— WHAT YOU ARE ASKED TO DO —
The answer should consist of every line of the material, repeated verbatim.

— INFORMATION SHOWN —

☆ ☆ ☆ ☆ ☆

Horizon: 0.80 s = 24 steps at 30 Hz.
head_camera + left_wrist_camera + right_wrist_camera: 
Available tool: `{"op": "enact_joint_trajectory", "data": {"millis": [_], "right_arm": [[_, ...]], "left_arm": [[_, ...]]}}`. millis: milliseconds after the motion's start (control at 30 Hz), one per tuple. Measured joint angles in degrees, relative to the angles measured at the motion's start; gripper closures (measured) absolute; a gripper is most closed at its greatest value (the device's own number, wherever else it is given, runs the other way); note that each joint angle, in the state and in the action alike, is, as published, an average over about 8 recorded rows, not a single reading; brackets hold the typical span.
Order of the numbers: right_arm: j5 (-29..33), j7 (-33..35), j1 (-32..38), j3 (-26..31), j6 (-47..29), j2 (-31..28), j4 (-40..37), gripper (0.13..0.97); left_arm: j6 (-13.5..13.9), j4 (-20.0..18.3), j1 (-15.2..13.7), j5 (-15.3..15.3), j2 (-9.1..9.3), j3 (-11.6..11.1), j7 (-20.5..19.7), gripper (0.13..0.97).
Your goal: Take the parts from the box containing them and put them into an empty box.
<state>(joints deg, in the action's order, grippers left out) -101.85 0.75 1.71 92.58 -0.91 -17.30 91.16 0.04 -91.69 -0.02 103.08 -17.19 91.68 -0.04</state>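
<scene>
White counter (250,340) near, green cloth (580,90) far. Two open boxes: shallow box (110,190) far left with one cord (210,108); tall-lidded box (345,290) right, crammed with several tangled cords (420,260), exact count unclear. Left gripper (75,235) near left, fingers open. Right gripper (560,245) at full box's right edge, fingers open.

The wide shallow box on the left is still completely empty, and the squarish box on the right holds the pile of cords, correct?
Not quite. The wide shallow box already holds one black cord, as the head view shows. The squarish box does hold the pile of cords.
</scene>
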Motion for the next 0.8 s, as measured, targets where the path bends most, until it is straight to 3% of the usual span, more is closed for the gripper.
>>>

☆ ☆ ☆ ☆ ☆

— RESPONSE AREA —
Horizon: 0.80 s = 24 steps at 30 Hz.
head_camera + left_wrist_camera + right_wrist_camera: 
Available tool: `{"op": "enact_joint_trajectory", "data": {"millis": [_], "right_arm": [[_, ...]], "left_arm": [[_, ...]]}}`. millis: milliseconds after the motion's start (control at 30 Hz), one per tuple. Measured joint angles in degrees, relative to the angles measured at the motion's start; gripper closures (measured) absolute; a gripper is most closed at its greatest value (the device's own number, wherever else it is given, runs the other way); note that each joint angle, in the state and in the action alike, is, as published, an average over about 8 recorded rows, not a single reading; brackets hold the typical span.
Order of the numbers: right_arm: j5 (-29..33), j7 (-33..35), j1 (-32..38), j3 (-26..31), j6 (-47..29), j2 (-31..28), j4 (-40..37), gripper (0.13..0.97); left_arm: j6 (-13.5..13.9), j4 (-20.0..18.3), j1 (-15.2..13.7), j5 (-15.3..15.3), j2 (-9.1..9.3), j3 (-11.6..11.1), j7 (-20.5..19.7), gripper (0.13..0.97).
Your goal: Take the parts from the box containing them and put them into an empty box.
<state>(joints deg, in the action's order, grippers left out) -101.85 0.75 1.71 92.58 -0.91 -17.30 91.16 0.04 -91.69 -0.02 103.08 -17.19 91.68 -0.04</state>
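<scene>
White counter (250,340) near, green cloth (580,90) far. Two open boxes: shallow box (110,190) far left with one cord (210,108); tall-lidded box (345,290) right, crammed with several tangled cords (420,260), exact count unclear. Left gripper (75,235) near left, fingers open. Right gripper (560,245) at full box's right edge, fingers open.

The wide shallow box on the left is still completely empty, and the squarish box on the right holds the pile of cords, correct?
Not quite. The wide shallow box already holds one black cord, as the head view shows. The squarish box does hold the pile of cords.
</scene>
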Motion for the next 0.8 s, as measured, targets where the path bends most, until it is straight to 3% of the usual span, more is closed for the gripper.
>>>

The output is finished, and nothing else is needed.